NEW YORK/LONDON, June 21 (Reuters) - Copper prices rose sharply but gave back some gains on Monday as China's pledge to make the yuan more flexible raised hopes for stronger demand growth from the world's largest consumer of industrial metals.
As trading progressed, however, industrial metals came off their highs on worries that China may do little to its currency that could be meaningful for commodities in the long term, analysts said.
Popular thinking was that China would revalue the yuan upward by about 2 to 3 percent.
"That's why people are a bit cautious," said Wayne Atwell, managing director at New York-based investment bank Casimir Capital LP. "If it's 10 percent, then it's a different story altogether."
Benchmark lead CMPB3 on the London Metal Exchange touched $1,837.75 a tonne, its highest since May 28, before closing at $1,833, up $88. Tin CMSN3 reached $18,250, matching a high on May 28, before closing at $17,800/17,900 from $17,450.
Three-month copper CMCU3 hit a session high of $6,729.75 a tonne. The industrial metal, often used as a gauge of economic activity, closed at $6,595 a tonne, up from $6,435 a tonne on Friday.
U.S. COMEX copper futures for July delivery HGN0 settled up 5.80 cents, or 2 percent, at $2.9420 an ounce.
China's move to make its currency more flexible should be mildly bullish for many commodities by boosting its purchasing power and possibly increasing its imports of copper and metals.
"Everyone's treating it as good news. It does undeniably make their imports stronger," said Alex Heath, head of base metals at London's RBC Capital Markets. Analysts said the mood was tempered by news that China's central bank had ruled out a one-off revaluation of the yuan.
"We need to see confirmation ... by their activity in currency markets," said Robin Bhar, an analyst at Credit Agricole.
Expectations of a slowdown in demand as summer begins in the northern hemisphere also tempered sentiment.
"We're still going into summer. The likelihood is business will slow and some of the heat will come out of the pricing," Heath said.

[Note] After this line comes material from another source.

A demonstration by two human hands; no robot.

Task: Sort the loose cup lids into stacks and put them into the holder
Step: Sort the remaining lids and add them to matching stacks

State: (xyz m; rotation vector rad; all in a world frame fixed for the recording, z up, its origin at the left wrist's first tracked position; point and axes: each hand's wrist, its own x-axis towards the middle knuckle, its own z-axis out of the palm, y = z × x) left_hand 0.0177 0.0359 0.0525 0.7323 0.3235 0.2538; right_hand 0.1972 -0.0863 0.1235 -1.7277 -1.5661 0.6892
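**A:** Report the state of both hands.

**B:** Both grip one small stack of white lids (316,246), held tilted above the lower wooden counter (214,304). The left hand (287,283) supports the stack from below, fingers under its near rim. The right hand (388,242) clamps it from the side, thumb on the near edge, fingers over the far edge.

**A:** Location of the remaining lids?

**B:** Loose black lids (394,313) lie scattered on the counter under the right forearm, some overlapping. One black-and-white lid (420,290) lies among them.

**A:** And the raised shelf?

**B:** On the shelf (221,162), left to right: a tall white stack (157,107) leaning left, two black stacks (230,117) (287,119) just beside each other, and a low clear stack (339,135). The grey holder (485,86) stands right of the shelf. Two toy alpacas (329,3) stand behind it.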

Aluminium closed at $1,963 a tonne from $1,945 at the close on Friday. Earlier it touched a session high of $2,019.
"China is the highest cost producer for some metals such as nickel and zinc. The one that sticks out the most is aluminium," Bhar said.
China is the world's largest producer and consumer of aluminium, used in transport and packaging. Production costs have risen recently because of soaring electricity prices.
Power is estimated by analysts to account for about 45 percent of aluminium smelting costs in China.
Stainless ingredient nickel CMNI3 rose to $19,850 a tonne from $19,595 at the close on Friday. Zinc MZN3 was at $1,775, up from $1,725 a tonne. Slightly weighing on the prevalent optimistic mood was news that China's refined copper imports fell 9.7 percent in May from April to 279,690 tonnes, but traders and analysts said the fall had been expected.